Problem details
Copy everything in the data below exactly except the pictures.

Raw data

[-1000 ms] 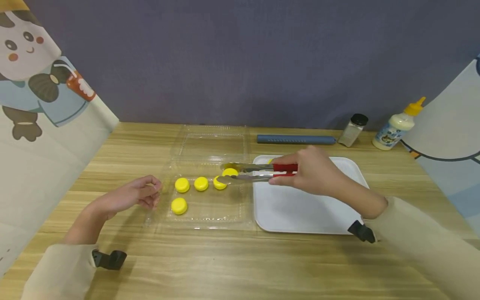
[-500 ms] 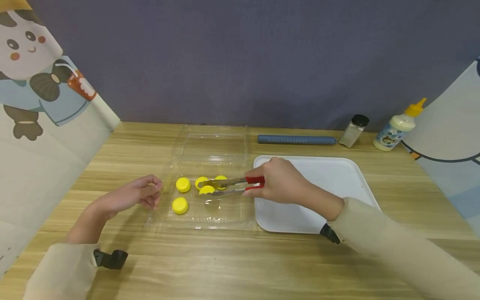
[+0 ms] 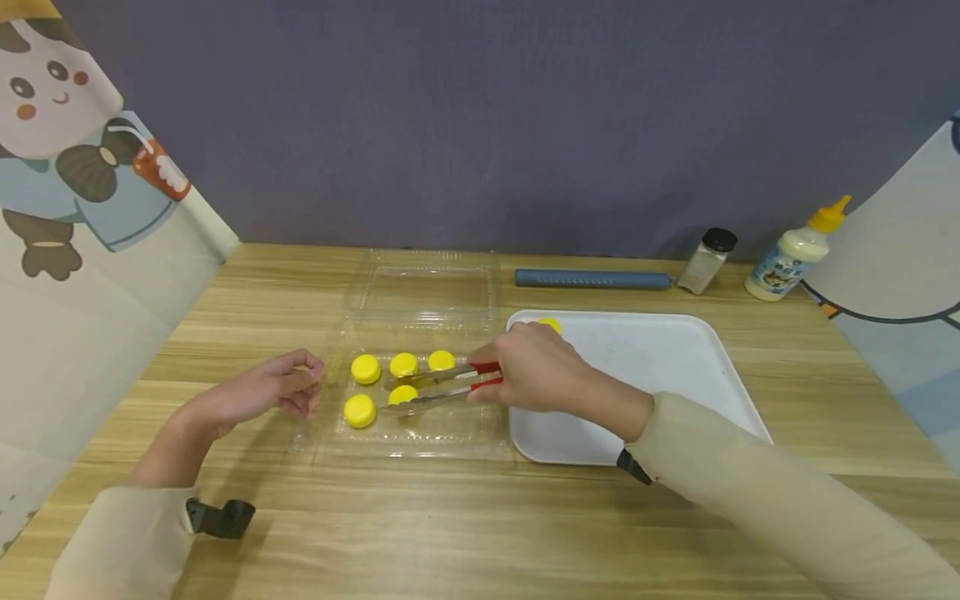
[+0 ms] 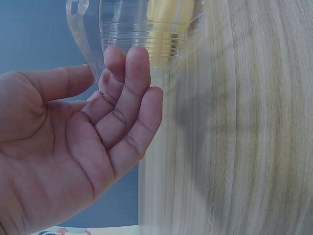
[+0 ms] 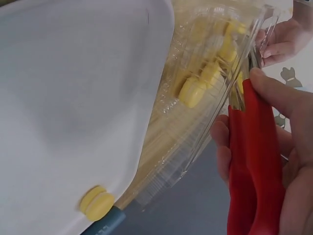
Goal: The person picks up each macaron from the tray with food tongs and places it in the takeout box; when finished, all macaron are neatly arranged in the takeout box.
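Note:
My right hand point(image 3: 540, 367) grips red-handled metal tongs point(image 5: 261, 156). The tongs' jaws reach into an open clear plastic clamshell container point(image 3: 442, 452), on either side of a yellow macaron point(image 3: 402, 393) in the middle of the front row. Three more macarons line the back row, among them one at the left point(image 3: 365, 368); another macaron point(image 3: 360, 411) sits at the front left. My left hand point(image 3: 262, 392) pinches the container's left edge between thumb and curled fingers, as the left wrist view shows.
A white tray point(image 3: 637, 433) stands right of the container, with one macaron point(image 5: 97, 202) in its back left corner. Behind it lie a blue-grey stick point(image 3: 592, 279), a black-capped jar point(image 3: 705, 262) and a yellow-tipped squeeze bottle point(image 3: 787, 258). A dark wall rises at the back.
My right hand has moved left and toward me, bringing the tongs and their macaron from the container's right side to the front row. My left hand has stayed put.

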`<move>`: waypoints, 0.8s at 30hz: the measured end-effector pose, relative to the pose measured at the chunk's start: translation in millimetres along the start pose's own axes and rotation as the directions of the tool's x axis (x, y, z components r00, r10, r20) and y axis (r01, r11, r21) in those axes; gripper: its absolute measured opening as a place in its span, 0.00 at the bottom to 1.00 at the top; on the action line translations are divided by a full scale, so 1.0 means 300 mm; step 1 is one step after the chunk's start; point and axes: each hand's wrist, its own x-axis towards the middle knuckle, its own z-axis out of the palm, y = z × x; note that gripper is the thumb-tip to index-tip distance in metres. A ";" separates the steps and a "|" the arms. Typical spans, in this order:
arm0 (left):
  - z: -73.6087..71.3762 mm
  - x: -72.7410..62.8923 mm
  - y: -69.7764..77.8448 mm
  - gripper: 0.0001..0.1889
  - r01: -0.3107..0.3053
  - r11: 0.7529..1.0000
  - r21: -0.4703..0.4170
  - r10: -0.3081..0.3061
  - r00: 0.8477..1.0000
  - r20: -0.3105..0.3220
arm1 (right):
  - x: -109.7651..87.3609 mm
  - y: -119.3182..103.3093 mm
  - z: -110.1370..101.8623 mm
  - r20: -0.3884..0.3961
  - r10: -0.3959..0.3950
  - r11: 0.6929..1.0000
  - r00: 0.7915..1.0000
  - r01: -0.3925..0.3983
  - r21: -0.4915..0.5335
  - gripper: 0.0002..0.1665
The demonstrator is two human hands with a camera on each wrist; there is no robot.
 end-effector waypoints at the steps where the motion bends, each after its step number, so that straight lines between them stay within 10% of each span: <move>1: -0.001 -0.001 0.001 0.14 0.004 1.000 0.001 -0.004 1.000 -0.001 | 0.001 -0.003 -0.001 0.005 -0.007 1.000 1.000 0.007 -0.009 0.22; 24: 0.001 -0.004 0.003 0.14 0.012 1.000 -0.002 -0.012 1.000 -0.010 | 0.021 -0.030 0.017 0.050 -0.073 0.993 0.996 0.078 -0.092 0.18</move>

Result of the exercise
[-1000 ms] 
[-500 ms] 
[+0 ms] 
[+0 ms] 
[+0 ms] 
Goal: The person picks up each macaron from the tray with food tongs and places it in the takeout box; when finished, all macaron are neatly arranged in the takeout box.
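Note:
My right hand point(image 3: 540, 367) grips red-handled metal tongs point(image 5: 261, 156). The tongs' jaws reach into an open clear plastic clamshell container point(image 3: 442, 452), on either side of a yellow macaron point(image 3: 402, 393) in the middle of the front row. Three more macarons line the back row, among them one at the left point(image 3: 365, 368); another macaron point(image 3: 360, 411) sits at the front left. My left hand point(image 3: 262, 392) pinches the container's left edge between thumb and curled fingers, as the left wrist view shows.
A white tray point(image 3: 637, 433) stands right of the container, with one macaron point(image 5: 97, 202) in its back left corner. Behind it lie a blue-grey stick point(image 3: 592, 279), a black-capped jar point(image 3: 705, 262) and a yellow-tipped squeeze bottle point(image 3: 787, 258). A dark wall rises at the back.
My right hand has moved left and toward me, bringing the tongs and their macaron from the container's right side to the front row. My left hand has stayed put.
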
`<move>`: waypoints, 0.8s at 30hz: the measured end-effector pose, relative to the pose measured at the chunk's start: translation in millimetres along the start pose's own axes and rotation as the directions of the tool's x axis (x, y, z components r00, r10, r20) and y axis (r01, r11, r21) in those axes; gripper: its absolute measured opening as a place in its span, 0.00 at the bottom to 1.00 at the top; on the action line translations are divided by a full scale, so 1.0 means 300 mm; step 1 is one step after the chunk's start; point and axes: each hand's wrist, its own x-axis towards the middle knuckle, its own z-axis out of the palm, y = z × x; note that gripper is the thumb-tip to index-tip distance in metres. A ";" separates the steps and a "|" the arms. Typical spans, in this order:
arm0 (left):
  - z: -73.6087..71.3762 mm
  - x: -72.7410..62.8923 mm
  - y: -69.7764..77.8448 mm
  - gripper: 0.0001..0.1889
  - r01: -0.3107..0.3053
  - r11: 0.7529..1.0000
  - r21: -0.4703..0.4170
  - r10: -0.3081..0.3061
  - r00: 0.8477..1.0000
  - r20: -0.3105..0.3220
arm1 (right):
  - x: -109.7651..87.3609 mm
  - y: -119.3182..103.3093 mm
  - z: -110.1370..101.8623 mm
  - r20: -0.3884..0.3961
  - r10: -0.3959..0.3950
  - r11: 0.6929..1.0000
  - r00: 0.7915..1.0000
  - r01: -0.3925..0.3983
  - r21: -0.4915..0.5335
  - gripper: 0.0002..0.1665
The demonstrator is two human hands with a camera on each wrist; there is no robot.
 end-effector waypoints at the steps where the motion bends, each after its step number, so that straight lines between them stay within 10% of each span: <move>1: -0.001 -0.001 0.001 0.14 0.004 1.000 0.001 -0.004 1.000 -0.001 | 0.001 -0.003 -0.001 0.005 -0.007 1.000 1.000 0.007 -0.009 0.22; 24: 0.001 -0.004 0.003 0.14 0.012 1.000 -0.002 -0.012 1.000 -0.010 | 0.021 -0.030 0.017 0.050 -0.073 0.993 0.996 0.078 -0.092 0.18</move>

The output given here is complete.